Arkasında eğilerek yürürken biranda durup bana dönmesiyle yüzümü sert göğsüne vurdum.
"Ah," Burnum kırıldı lan. "Kasların burnumu kırdı, Emir!"
Yanaklarını şişirip gülmemek için kendini sıktı ama... Ah, başarısız oldu. Yakalanmamızı umursamadan gülmeye başladığında panikle elimi ağzına kapatmaya çalıştım. Benden kurtulmaya çalıştığında ise olan oldu.
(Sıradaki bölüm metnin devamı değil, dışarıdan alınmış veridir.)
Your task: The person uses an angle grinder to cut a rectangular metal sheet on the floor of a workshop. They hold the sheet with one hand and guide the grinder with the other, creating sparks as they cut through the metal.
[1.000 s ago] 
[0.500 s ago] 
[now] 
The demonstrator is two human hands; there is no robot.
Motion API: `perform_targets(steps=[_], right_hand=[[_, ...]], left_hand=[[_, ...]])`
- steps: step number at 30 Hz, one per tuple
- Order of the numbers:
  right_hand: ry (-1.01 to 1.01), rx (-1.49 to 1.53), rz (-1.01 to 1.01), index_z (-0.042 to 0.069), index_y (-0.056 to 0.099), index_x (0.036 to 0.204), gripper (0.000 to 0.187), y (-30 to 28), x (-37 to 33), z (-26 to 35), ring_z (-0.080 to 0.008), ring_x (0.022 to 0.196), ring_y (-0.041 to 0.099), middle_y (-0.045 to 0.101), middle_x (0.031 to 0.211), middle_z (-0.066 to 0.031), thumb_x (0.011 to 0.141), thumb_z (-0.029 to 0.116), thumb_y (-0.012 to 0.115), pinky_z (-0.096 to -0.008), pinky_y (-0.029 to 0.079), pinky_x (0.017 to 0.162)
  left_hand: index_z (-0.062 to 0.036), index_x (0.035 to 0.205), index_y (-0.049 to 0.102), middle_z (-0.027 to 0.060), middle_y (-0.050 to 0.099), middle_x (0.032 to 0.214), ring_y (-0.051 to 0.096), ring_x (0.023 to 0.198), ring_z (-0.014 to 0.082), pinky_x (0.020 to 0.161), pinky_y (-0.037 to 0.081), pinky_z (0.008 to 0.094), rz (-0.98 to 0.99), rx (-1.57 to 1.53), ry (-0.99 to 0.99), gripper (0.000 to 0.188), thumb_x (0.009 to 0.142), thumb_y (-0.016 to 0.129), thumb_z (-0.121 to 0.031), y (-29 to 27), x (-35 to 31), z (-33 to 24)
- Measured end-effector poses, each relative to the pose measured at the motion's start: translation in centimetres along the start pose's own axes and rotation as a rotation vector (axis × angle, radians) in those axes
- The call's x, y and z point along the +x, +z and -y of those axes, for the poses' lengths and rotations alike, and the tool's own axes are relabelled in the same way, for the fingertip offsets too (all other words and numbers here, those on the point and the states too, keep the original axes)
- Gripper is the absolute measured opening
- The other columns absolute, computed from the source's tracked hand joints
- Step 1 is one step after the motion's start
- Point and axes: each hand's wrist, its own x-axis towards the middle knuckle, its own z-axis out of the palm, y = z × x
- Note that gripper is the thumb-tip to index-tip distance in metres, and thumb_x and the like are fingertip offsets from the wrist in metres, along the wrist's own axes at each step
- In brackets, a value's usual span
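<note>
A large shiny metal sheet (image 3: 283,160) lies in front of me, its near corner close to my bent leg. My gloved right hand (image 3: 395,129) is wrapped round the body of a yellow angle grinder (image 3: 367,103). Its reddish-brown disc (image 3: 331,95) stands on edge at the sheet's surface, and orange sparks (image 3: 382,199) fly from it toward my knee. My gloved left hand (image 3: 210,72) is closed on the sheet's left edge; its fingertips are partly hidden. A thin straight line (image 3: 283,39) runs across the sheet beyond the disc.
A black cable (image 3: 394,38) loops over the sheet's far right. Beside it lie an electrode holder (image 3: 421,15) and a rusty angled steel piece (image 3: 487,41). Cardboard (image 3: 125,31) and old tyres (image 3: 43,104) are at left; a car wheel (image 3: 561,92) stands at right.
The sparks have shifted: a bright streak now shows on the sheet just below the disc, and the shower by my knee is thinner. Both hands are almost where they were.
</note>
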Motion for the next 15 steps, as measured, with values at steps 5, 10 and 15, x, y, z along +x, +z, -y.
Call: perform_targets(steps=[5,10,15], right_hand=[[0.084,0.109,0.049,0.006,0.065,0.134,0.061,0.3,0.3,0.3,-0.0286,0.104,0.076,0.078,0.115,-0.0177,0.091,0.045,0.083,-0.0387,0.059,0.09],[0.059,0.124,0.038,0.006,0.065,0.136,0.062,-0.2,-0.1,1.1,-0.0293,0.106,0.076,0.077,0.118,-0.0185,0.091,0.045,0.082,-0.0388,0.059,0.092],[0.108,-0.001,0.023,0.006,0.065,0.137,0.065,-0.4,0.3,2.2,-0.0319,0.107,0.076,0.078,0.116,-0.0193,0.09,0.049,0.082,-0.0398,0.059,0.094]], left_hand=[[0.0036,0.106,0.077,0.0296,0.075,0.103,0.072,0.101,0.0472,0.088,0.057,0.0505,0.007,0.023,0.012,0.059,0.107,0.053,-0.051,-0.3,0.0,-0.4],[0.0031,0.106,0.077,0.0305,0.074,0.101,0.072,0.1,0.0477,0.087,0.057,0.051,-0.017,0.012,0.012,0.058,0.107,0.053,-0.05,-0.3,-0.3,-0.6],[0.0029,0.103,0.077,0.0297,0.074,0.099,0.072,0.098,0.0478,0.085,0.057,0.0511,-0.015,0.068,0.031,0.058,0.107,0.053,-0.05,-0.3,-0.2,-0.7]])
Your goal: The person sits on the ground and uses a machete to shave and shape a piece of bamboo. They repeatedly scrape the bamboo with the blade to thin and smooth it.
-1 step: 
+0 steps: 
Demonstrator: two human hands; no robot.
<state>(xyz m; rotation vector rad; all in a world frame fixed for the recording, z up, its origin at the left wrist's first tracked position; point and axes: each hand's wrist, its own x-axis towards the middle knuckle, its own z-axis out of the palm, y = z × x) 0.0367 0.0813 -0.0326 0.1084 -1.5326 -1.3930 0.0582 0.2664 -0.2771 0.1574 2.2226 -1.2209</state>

Üst üste yere düştüğümüzde biranda yoğun bir çekim hissetim. Bu his sadece bana mı özeldi bilmiyorum ama şu anda yakalanmak umurumda bile değil. Ela gözleri geceleri olduğu gibi yine kararmıştı. Kehribar rengi öyle bir etkisine alıyordu ki beni bazen bana anlattığı şeyleri bile kaçırıyordum.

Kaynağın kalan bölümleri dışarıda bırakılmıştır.